I made an informal write-up that gives an overview of how CT works
without assuming much crypto background:
https://people.xiph.org/~greg/confidential_values.txt
The main sticking point with confidential transactions is that each
confidential output usually requires a witness which shows that the
output value is in range. Prior to our work, the smallest range
proofs without trusted setup for the 0-51 bit proofs needed for values
in Bitcoin would take up 160 bytes per bit of range proved, or 8160
bytes needed for 51 bits--something like a 60x increase in transaction
size for a typical transaction usage.
I took Adam's suggestion and invented a number of new optimizations,
and created a high performance implementation. (
https://github.com/ElementsProject/secp256k1-zkp/tree/secp256k1-zkp/src/modules/rangeproof
). With these optimizations the size is reduced to 128 bytes per two
bits plus 32 bytes; about 40% of the prior size. My approach also
allowed a public exponent and minimum value so that you could use a
smaller range (e.g., 32 bits) and have it cover a useful range of
values (though with a little privacy trade-off). The result could give
proof sizes of about 2.5KB per output under realistic usage. But this
is still a 20x increase in transaction size under typical usage--
though some in the Bitcoin space seem to believe that 20x larger
blocks would be no big deal, this isn't a view well supported by the
evidence in my view.
Subsequent work has been focused on reducing the range proof size further.
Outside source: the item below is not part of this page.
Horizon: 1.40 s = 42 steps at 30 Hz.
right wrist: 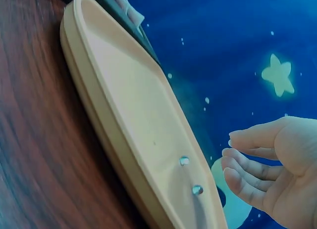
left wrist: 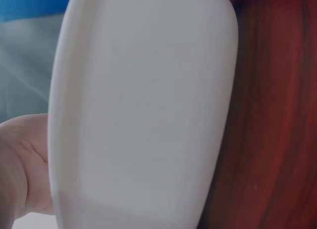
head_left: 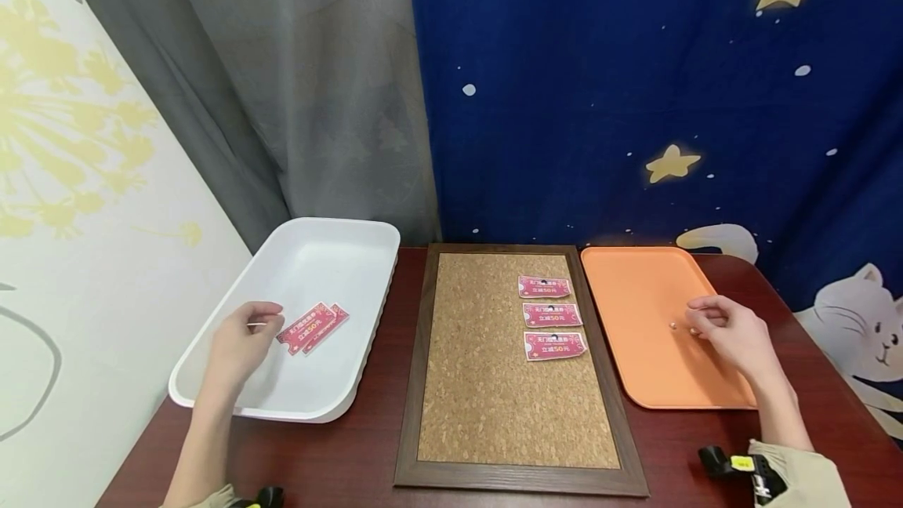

In our recent publication on confidential assets (
https://blockstream.com/bitcoin17-final41.pdf ) we reduce the size to
96*log3(2)*bits + 32, which still leaves us at ~16x size for typical
usage. (The same optimizations support proofs whose soundness doesn't
even depend on the discrete log assumption with the same size as the
original CT publication).
-- New things here --
The exciting recent update is that Benedikt Bünz at Standford was able
to apply and optimize the inner product argument of Jonathan Bootle to
achieve an aggregate range proof for CT with size 64 * (log2(bits *
num_outputs)) + 288, which is ~736 bytes for the 64-bit 2-output case.
This cuts the bloat factor down to ~3x for today's traffic patterns.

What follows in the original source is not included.